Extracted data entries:
----------

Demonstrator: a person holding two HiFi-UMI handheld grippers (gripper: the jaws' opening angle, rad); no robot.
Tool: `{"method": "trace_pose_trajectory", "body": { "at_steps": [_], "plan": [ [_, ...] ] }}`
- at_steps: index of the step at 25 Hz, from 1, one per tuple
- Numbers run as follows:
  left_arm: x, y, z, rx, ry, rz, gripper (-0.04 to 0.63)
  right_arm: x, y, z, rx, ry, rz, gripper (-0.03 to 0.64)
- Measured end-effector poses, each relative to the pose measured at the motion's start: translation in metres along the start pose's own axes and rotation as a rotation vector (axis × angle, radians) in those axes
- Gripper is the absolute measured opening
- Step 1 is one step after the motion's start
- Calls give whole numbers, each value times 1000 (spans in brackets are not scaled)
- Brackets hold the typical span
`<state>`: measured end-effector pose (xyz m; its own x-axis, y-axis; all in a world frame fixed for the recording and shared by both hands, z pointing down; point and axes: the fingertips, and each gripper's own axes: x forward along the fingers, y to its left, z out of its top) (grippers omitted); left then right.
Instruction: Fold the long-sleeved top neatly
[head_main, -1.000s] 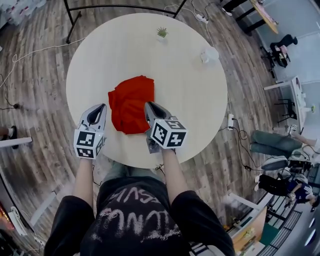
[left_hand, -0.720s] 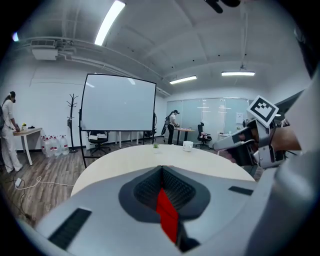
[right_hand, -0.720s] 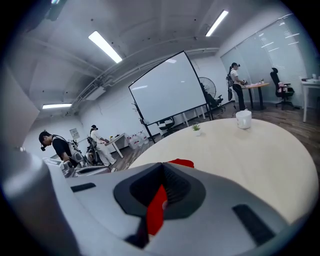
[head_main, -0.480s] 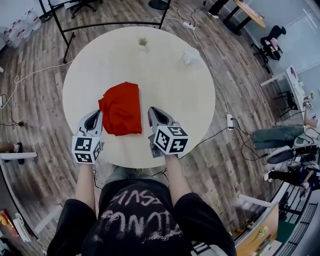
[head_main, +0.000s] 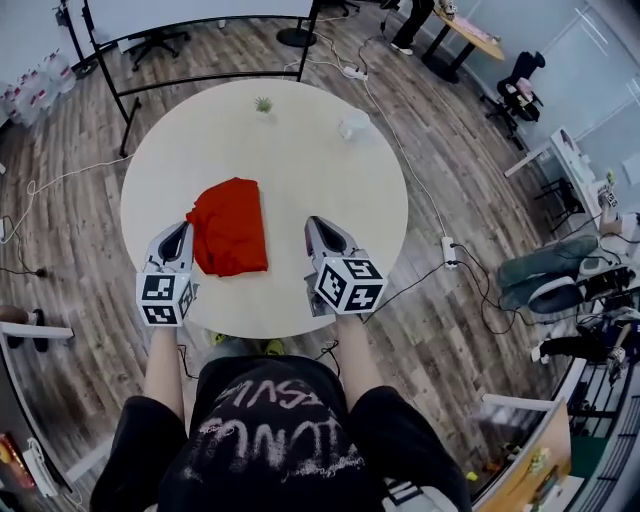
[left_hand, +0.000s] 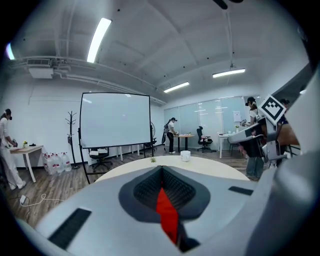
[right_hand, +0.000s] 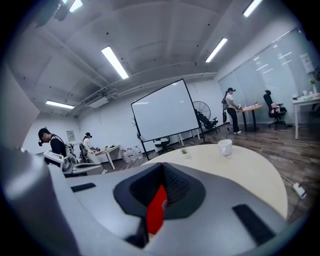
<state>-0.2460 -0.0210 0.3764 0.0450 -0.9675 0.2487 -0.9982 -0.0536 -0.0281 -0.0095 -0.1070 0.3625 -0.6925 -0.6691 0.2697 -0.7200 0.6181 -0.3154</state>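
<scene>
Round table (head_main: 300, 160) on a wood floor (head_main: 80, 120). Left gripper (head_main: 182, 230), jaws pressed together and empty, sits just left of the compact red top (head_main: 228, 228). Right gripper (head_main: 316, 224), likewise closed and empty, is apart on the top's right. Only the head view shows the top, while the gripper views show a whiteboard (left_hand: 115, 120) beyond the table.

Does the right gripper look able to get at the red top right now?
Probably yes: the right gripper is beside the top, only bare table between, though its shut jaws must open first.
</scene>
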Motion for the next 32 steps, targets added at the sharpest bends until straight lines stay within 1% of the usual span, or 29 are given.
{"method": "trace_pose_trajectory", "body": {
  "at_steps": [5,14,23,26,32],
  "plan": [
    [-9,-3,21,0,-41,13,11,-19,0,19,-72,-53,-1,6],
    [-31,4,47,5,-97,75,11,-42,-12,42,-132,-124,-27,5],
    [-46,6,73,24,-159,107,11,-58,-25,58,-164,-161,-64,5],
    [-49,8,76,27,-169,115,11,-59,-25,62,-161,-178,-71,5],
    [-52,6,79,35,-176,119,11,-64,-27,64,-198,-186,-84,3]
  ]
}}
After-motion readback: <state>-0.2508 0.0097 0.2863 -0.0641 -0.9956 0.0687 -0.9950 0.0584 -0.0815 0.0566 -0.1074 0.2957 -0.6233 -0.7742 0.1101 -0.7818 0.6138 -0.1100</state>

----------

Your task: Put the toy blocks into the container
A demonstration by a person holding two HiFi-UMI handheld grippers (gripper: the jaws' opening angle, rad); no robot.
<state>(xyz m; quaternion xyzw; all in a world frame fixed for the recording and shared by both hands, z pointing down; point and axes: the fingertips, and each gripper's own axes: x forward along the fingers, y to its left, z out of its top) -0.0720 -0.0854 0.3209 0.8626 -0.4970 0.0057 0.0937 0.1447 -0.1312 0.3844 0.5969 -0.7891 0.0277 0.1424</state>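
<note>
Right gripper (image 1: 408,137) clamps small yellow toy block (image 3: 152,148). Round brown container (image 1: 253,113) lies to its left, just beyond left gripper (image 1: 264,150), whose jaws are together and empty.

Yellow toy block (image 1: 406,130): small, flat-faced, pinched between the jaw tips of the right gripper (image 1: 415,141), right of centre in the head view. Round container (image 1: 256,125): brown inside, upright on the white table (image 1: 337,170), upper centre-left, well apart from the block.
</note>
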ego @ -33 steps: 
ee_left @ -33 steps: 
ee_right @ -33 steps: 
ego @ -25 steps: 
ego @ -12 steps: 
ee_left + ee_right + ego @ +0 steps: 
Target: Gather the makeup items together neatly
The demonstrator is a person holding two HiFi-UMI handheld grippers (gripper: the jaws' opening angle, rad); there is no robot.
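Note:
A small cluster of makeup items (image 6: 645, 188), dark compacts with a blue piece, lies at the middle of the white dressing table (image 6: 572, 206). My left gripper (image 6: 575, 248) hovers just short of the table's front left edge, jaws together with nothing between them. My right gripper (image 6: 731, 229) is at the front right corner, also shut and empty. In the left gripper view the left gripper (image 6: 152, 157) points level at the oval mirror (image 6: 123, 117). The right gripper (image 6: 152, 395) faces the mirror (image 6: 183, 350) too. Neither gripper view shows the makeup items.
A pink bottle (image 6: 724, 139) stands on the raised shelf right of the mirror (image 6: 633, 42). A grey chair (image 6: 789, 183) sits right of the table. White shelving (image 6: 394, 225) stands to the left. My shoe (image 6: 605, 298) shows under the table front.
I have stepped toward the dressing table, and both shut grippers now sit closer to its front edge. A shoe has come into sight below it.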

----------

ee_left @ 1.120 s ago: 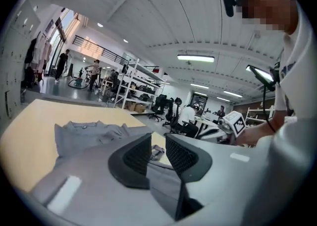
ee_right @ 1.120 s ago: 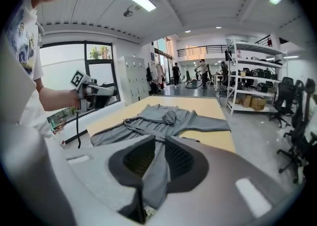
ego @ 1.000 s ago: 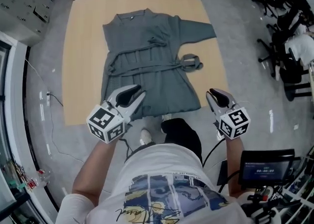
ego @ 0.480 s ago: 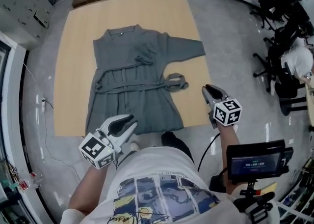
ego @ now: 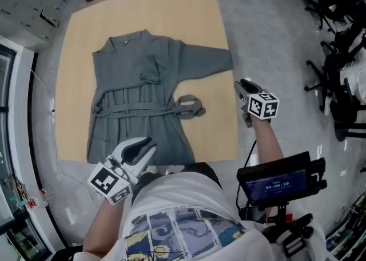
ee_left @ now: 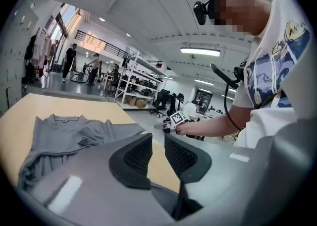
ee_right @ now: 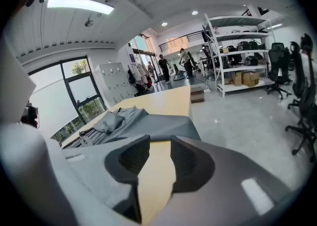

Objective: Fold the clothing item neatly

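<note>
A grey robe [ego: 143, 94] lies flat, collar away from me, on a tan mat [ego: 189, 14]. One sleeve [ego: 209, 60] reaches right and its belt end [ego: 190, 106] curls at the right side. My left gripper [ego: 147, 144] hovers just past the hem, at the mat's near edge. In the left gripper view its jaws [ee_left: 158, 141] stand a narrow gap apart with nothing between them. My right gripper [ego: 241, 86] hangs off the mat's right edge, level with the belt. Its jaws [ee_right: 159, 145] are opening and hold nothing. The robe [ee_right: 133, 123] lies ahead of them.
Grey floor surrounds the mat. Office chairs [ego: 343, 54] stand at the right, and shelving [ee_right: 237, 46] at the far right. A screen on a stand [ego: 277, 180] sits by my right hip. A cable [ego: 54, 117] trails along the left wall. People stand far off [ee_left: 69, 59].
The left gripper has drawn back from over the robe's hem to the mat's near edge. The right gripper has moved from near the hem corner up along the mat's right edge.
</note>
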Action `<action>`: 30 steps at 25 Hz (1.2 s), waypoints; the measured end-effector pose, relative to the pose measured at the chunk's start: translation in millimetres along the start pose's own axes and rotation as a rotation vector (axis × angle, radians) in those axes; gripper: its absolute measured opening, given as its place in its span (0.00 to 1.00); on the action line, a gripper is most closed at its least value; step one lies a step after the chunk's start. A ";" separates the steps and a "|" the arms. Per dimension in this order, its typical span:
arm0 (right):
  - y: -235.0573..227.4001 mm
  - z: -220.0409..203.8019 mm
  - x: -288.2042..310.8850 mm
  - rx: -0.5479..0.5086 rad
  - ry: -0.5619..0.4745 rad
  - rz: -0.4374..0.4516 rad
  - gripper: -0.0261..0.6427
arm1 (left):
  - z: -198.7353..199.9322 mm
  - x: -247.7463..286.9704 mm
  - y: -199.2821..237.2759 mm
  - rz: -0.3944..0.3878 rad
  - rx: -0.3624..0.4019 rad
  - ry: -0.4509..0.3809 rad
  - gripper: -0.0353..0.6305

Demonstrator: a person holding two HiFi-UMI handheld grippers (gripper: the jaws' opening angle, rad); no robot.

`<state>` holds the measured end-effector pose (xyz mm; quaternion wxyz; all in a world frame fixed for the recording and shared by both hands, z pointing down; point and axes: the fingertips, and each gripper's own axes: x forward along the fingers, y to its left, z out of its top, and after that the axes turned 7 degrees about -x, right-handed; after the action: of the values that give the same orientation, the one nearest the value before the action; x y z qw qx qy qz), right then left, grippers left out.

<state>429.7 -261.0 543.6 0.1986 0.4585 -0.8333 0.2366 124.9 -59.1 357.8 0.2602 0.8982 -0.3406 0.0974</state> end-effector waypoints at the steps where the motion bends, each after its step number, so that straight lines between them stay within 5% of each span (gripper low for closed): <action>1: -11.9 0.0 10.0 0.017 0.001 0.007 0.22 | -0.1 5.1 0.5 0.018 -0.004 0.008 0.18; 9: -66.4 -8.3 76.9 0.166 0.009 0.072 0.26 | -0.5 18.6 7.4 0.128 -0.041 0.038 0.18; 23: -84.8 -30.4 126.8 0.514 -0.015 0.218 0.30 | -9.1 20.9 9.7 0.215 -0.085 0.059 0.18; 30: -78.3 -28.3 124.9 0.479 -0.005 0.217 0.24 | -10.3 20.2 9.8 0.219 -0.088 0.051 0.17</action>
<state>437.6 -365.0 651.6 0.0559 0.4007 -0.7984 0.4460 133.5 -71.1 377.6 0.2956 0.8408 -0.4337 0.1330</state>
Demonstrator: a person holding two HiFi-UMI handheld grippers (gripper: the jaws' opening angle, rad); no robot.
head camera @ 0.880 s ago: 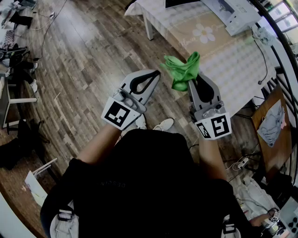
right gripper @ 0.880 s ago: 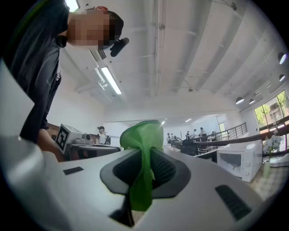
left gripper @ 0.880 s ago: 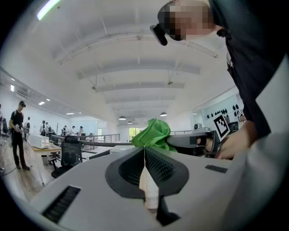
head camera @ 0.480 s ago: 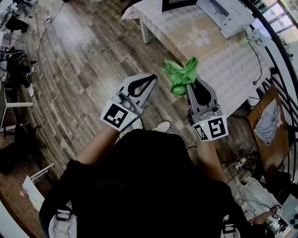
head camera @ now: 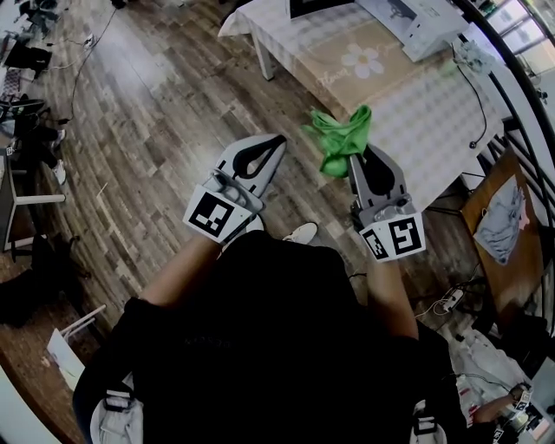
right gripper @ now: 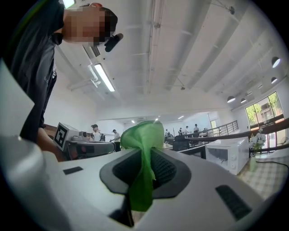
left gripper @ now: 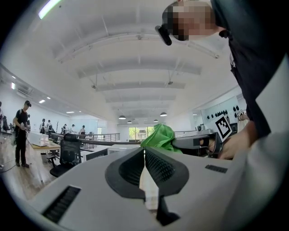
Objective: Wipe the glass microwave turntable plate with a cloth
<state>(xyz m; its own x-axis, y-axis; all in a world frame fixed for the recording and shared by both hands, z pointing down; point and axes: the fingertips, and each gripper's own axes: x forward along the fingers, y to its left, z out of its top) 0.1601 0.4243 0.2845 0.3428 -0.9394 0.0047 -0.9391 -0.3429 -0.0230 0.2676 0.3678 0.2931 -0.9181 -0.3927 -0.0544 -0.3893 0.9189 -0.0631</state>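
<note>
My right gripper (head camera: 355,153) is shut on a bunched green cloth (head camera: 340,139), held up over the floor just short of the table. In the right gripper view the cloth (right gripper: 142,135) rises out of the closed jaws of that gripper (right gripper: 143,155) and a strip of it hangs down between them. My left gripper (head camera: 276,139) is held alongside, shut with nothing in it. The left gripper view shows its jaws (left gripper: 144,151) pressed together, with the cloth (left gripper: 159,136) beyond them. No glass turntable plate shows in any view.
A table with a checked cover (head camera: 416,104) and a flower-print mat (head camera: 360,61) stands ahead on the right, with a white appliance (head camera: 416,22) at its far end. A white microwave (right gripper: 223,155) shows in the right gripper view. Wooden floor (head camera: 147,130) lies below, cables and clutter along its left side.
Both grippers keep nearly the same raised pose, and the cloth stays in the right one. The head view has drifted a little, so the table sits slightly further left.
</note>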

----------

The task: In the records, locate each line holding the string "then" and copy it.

Output for this exercise:
`<state>`: measured end-effector pose (xyz m; its own x-axis, y-axis; all in a world frame fixed for the recording and shared by both hands, z pointing down; point and axes: the fingertips, and each gripper's own axes: x forward along the fingers, y to its left, z out of its top) (grippers omitted); left then right.
`<state>` holds the measured end-effector pose (xyz mm; quaternion wxyz; all in a world frame fixed for the recording and shared by both hands, z pointing down; point and axes: the fingertips, and each gripper's own axes: x forward along the fingers, y to its left, z out of its top, and after that the axes turned 7 degrees about -x, right-handed; after the action: of the values that give the same orientation, the one nearest the value before the action; x y z qw qx qy qz), right then left, grippers left out.

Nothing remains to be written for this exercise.